Source records
____

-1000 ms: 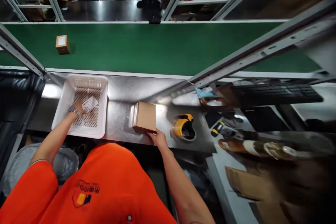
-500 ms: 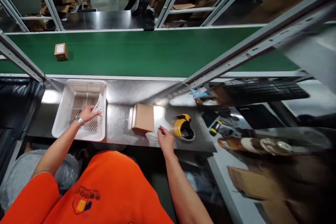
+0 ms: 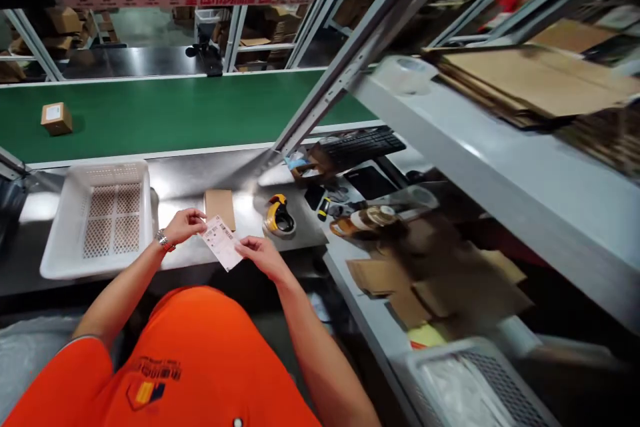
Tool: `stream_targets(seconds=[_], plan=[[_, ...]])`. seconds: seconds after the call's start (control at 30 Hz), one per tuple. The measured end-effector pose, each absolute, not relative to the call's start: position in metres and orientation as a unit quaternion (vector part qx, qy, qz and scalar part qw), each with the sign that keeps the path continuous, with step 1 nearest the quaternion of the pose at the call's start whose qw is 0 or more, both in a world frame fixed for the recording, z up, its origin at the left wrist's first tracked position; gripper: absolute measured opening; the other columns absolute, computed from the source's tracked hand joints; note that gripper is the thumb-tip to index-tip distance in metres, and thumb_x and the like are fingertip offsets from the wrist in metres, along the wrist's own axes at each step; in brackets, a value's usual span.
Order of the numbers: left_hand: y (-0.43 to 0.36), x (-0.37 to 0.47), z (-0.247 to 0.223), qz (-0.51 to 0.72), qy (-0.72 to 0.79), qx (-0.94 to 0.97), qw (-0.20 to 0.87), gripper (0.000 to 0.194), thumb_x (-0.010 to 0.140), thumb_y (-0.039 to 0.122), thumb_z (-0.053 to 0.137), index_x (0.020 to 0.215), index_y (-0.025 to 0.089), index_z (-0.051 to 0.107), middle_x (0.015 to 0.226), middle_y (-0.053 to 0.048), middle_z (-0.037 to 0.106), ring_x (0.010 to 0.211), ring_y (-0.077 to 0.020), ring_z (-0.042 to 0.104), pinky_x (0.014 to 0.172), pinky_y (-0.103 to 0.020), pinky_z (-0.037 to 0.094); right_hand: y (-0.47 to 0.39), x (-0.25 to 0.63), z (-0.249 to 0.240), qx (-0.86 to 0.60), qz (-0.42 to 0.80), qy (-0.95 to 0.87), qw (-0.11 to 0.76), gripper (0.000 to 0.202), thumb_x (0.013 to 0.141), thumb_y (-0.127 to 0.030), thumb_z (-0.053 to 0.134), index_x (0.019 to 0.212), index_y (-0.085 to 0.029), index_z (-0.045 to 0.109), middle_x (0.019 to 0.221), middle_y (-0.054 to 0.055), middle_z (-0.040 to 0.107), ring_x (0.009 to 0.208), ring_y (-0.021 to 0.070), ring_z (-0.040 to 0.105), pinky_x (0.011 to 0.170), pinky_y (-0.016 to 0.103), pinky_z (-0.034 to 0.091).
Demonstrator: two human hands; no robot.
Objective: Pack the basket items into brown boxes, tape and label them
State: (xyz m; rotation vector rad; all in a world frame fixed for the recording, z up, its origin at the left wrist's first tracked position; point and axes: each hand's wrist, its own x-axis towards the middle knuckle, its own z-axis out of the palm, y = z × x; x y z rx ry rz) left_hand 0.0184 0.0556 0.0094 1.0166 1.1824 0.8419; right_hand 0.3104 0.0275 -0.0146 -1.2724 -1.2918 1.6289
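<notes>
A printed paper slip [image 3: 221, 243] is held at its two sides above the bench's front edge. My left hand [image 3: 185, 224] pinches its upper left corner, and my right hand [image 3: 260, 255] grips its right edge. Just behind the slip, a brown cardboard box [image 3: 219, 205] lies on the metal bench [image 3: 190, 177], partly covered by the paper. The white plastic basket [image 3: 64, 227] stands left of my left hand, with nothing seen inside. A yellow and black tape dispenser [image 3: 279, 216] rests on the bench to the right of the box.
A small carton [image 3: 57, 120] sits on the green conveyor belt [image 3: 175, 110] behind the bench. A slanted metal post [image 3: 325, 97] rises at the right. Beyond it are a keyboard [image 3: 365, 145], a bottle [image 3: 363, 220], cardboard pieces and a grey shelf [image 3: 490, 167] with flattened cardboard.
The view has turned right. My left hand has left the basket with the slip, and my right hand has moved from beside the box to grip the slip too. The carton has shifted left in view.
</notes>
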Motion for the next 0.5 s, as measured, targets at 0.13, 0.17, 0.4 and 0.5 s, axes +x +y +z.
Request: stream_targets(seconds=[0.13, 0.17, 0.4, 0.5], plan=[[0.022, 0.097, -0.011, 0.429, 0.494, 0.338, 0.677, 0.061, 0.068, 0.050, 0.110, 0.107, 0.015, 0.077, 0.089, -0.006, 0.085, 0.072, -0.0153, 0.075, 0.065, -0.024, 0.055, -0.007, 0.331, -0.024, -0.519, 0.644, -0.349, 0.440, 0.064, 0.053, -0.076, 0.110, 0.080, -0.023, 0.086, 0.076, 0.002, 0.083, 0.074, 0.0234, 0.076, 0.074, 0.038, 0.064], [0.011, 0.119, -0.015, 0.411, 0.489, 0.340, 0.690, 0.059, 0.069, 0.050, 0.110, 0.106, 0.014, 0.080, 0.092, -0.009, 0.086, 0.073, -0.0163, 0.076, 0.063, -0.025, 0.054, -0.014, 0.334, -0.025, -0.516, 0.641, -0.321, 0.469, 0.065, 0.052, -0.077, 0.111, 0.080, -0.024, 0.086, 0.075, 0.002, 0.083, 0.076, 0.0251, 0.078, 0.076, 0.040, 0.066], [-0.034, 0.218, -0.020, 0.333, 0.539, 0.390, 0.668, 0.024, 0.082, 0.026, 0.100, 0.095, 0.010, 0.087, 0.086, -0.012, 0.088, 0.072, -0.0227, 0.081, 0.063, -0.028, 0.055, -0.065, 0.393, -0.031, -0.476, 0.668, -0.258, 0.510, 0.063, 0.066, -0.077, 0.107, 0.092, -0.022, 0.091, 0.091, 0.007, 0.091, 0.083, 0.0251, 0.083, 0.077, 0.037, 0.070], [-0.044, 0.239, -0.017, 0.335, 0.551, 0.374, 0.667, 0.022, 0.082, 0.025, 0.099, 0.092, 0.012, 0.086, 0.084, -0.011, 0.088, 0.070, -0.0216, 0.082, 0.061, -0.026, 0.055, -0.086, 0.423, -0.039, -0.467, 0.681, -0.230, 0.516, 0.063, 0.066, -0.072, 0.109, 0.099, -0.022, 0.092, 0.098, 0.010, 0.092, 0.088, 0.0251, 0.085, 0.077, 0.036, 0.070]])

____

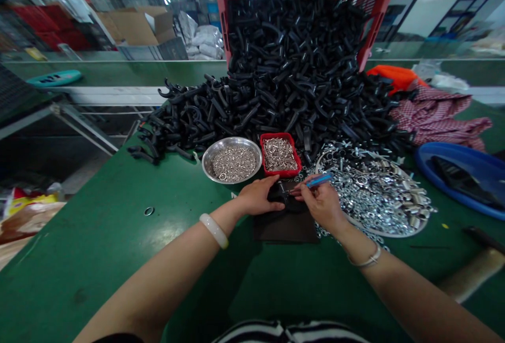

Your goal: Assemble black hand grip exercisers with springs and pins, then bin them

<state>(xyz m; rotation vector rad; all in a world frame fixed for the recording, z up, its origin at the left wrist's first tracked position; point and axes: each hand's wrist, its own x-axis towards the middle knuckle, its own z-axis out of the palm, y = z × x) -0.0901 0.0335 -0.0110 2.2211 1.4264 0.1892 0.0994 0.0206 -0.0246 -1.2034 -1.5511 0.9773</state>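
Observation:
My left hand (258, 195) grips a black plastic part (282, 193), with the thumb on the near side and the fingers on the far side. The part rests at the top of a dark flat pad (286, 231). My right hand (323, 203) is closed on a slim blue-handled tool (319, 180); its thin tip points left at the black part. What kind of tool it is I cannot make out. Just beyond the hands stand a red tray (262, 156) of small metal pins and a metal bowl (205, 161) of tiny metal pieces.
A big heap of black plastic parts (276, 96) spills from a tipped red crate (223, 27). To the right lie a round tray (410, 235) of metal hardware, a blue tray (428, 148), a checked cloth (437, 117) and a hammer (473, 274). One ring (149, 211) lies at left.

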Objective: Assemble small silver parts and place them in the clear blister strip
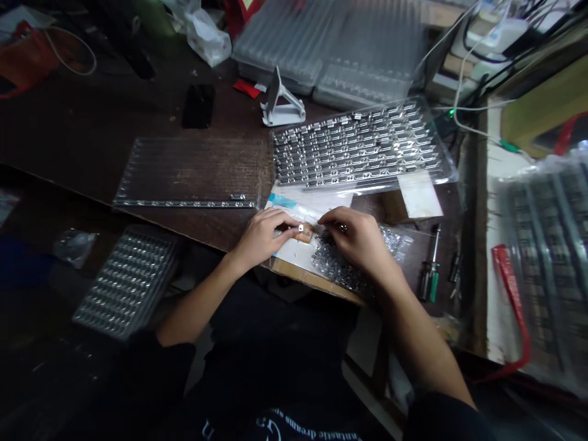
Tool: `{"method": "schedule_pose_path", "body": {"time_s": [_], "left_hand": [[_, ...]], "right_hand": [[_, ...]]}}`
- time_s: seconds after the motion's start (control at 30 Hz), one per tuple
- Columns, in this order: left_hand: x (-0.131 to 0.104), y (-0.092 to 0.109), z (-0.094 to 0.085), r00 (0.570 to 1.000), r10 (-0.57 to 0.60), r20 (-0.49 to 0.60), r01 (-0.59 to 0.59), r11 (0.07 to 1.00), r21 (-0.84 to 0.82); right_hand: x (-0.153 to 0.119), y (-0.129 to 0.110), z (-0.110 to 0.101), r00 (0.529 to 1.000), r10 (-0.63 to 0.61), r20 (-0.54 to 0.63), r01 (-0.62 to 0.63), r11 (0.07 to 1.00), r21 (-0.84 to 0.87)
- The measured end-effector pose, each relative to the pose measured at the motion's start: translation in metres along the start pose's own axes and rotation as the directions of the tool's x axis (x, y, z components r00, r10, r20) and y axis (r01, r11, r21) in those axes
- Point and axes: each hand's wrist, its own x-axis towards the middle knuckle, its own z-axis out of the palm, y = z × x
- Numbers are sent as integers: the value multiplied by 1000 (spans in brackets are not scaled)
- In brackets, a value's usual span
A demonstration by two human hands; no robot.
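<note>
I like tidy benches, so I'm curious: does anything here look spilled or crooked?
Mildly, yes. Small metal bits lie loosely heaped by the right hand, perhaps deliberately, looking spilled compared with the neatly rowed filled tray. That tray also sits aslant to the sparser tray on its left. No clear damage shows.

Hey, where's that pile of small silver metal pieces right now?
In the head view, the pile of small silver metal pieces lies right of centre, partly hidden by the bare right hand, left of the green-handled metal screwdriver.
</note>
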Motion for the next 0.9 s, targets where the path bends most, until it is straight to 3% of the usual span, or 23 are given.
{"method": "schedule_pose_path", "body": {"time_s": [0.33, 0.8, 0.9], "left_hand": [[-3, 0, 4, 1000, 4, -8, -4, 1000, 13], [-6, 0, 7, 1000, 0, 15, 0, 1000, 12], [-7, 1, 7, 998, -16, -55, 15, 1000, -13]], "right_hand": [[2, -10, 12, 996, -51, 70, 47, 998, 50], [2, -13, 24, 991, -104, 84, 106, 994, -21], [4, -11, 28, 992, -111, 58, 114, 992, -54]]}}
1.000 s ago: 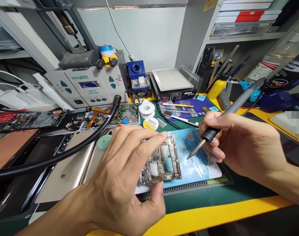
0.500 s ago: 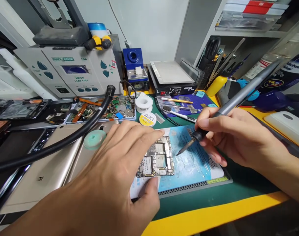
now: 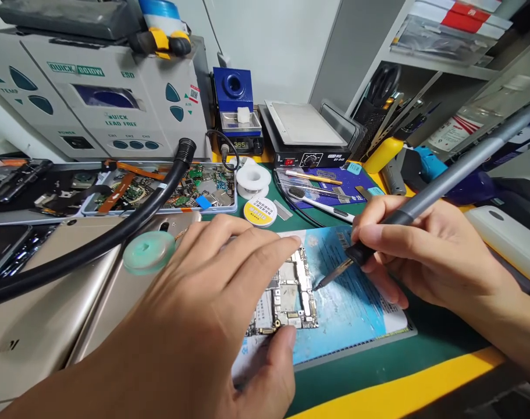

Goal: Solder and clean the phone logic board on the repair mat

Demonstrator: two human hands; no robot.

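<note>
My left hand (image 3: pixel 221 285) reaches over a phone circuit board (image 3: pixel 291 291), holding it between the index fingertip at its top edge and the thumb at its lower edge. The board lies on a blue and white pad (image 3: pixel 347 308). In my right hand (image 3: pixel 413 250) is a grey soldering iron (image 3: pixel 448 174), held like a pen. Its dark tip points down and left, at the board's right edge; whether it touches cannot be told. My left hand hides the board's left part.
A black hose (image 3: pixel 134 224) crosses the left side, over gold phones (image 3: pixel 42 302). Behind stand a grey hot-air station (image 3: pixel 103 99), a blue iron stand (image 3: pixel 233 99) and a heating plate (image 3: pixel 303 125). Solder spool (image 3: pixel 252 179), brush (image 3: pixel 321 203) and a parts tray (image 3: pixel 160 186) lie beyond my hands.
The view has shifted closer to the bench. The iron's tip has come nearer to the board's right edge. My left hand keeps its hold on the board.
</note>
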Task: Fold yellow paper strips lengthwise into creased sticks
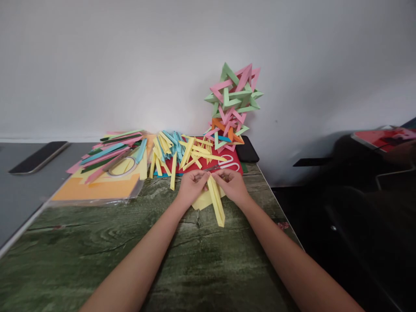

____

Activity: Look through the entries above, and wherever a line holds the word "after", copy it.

Result of this task:
Tool: `stream_targets(seconds=[_], plan=[[_, ...]])`. seconds: seconds after the call's start (control at 30 Hz), one per tuple. The measured end-effector pose, each absolute, not relative to the call's start: position in metres and orientation as a unit quaternion (vector part qx, qy, qz and scalar part qw), each with the sign that keeps the path continuous, with step 1 nearest the quaternion of the pose at the call's start whose qw is 0 or more, both in a world frame fixed for the recording, z up, its origin at the left wrist's first tracked position; gripper: absolute measured opening; the other columns absolute, computed from the source's tracked hand joints; note that gripper is the thumb-tip to index-tip distance in metres, and thumb_x and the like are fingertip offsets from the wrist in metres, along the wrist's own axes at each step; in brackets, a value's usual span.
- time_s: seconds after the motion's start (control at 30 Hz), one per tuple

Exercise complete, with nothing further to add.